### BRIEF
Restate word for word the lines of the material below, from the line with "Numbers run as" to the line with "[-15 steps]", both lines included, and no others.

### INFORMATION SHOWN
━━━━━━━━━━━━━━━━━━━━

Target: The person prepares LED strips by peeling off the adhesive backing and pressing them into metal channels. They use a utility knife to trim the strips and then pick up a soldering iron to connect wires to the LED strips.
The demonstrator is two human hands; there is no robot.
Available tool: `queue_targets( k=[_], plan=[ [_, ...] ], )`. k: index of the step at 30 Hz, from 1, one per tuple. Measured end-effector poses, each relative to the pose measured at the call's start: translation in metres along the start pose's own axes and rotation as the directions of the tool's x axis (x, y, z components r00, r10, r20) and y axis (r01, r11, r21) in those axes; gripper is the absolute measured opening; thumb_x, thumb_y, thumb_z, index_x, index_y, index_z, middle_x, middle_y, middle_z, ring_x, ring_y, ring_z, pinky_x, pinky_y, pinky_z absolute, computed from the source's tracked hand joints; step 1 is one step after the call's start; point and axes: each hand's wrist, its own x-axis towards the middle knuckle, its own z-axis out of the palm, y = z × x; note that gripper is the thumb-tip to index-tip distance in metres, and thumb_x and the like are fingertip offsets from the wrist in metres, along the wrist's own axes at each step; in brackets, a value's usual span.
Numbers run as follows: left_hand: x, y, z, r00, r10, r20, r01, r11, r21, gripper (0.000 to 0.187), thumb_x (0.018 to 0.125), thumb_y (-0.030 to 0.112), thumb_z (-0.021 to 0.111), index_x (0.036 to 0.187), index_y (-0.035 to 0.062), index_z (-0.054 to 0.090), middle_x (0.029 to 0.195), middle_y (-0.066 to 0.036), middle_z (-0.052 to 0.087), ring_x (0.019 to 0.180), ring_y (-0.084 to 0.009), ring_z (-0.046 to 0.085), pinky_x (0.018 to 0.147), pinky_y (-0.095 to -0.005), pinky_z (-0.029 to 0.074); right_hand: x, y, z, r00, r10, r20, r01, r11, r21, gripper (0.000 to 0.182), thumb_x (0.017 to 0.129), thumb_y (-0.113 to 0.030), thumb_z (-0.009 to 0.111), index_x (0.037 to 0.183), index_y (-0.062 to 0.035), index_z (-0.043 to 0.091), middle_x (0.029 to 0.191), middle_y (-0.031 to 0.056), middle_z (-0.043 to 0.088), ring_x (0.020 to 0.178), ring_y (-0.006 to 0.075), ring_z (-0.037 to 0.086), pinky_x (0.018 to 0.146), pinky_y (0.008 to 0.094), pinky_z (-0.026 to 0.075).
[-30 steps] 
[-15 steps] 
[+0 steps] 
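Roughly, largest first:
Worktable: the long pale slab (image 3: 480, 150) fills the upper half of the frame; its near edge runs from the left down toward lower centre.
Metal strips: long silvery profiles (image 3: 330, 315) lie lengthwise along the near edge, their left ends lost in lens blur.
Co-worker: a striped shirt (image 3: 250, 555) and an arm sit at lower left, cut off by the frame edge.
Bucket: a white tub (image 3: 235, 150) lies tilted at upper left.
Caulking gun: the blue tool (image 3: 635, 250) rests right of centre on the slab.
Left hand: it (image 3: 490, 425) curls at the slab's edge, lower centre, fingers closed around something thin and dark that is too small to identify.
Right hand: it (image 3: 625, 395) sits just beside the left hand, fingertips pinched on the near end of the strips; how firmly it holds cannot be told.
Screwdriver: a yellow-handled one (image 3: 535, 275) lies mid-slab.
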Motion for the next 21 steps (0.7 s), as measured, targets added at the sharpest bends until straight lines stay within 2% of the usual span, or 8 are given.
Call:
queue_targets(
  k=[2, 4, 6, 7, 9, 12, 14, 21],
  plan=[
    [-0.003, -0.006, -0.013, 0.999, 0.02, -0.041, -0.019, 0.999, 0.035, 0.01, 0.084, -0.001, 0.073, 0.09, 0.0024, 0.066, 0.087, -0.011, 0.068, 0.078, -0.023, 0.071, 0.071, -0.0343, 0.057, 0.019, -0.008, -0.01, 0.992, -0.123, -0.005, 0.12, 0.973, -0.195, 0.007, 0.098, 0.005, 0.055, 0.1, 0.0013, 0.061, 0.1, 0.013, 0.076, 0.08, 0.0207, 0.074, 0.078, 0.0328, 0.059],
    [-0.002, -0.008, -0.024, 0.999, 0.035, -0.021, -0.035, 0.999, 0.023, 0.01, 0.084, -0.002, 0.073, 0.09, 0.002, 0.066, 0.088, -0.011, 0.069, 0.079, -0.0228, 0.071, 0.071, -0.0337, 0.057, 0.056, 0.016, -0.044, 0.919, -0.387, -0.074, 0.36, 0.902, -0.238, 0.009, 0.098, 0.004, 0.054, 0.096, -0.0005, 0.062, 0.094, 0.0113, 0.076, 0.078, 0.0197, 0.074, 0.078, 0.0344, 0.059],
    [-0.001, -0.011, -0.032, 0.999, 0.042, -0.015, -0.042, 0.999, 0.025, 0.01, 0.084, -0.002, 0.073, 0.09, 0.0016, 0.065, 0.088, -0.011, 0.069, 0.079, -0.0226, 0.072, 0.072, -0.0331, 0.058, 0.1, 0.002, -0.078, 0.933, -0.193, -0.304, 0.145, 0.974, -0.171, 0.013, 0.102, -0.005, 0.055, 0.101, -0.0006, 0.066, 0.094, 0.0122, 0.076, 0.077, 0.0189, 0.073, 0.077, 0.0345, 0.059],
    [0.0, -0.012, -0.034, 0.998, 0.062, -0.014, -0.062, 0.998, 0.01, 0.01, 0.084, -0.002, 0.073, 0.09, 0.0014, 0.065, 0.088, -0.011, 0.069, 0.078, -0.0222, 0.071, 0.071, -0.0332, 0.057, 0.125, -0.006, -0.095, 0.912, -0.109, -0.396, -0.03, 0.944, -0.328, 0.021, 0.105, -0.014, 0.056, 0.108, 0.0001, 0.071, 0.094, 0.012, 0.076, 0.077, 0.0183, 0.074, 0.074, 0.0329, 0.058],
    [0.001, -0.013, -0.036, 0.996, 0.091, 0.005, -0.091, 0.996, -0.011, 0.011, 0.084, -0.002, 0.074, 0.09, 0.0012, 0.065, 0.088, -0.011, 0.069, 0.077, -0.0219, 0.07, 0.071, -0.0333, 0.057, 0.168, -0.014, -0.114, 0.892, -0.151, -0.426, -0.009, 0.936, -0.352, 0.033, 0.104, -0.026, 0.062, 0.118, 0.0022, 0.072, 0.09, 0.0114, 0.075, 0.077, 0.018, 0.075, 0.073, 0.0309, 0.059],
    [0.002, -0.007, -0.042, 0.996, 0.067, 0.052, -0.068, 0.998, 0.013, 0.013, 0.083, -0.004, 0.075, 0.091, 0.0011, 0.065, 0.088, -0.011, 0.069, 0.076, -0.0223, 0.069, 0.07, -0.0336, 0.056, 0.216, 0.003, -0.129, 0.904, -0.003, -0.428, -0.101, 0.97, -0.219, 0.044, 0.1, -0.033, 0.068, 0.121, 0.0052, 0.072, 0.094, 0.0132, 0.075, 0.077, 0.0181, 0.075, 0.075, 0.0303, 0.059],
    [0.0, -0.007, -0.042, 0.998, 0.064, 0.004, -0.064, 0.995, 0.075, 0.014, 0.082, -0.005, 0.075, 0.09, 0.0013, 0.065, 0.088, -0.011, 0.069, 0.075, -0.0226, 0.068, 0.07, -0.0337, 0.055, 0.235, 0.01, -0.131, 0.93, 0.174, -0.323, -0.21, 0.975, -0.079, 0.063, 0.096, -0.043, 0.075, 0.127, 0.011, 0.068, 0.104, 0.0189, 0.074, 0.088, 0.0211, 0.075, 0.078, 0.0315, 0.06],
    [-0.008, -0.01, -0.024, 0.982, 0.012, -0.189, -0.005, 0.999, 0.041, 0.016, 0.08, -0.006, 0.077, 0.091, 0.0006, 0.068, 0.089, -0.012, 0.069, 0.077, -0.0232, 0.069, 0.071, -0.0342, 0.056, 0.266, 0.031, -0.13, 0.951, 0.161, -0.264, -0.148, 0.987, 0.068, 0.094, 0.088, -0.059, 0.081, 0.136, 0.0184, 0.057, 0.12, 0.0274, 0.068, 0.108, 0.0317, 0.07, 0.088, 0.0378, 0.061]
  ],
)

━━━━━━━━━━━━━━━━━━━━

### SOLUTION BELOW
Numbers run as follows: left_hand: x, y, z, r00, r10, r20, r01, r11, r21, gripper (0.000 to 0.187), thumb_x (0.018 to 0.125), thumb_y (-0.030 to 0.112), thumb_z (-0.021 to 0.111), index_x (0.036 to 0.187), index_y (-0.035 to 0.062), index_z (-0.054 to 0.090), middle_x (0.029 to 0.195), middle_y (-0.066 to 0.036), middle_z (-0.052 to 0.087), ring_x (0.019 to 0.180), ring_y (-0.084 to 0.009), ring_z (-0.046 to 0.085), pinky_x (0.018 to 0.147), pinky_y (-0.095 to -0.005), pinky_z (-0.029 to 0.074); right_hand: x, y, z, r00, r10, r20, r01, r11, r21, gripper (0.000 to 0.182), thumb_x (0.017 to 0.129), thumb_y (-0.113 to 0.030), thumb_z (-0.009 to 0.111), index_x (0.037 to 0.183), index_y (-0.062 to 0.035), index_z (-0.043 to 0.091), middle_x (0.029 to 0.191), middle_y (-0.031 to 0.056), middle_z (-0.043 to 0.088), ring_x (0.020 to 0.178), ring_y (-0.006 to 0.075), ring_z (-0.037 to 0.086), pinky_x (0.018 to 0.146), pinky_y (0.008 to 0.094), pinky_z (-0.026 to 0.075).
[-30 steps] 
[-15 steps] 

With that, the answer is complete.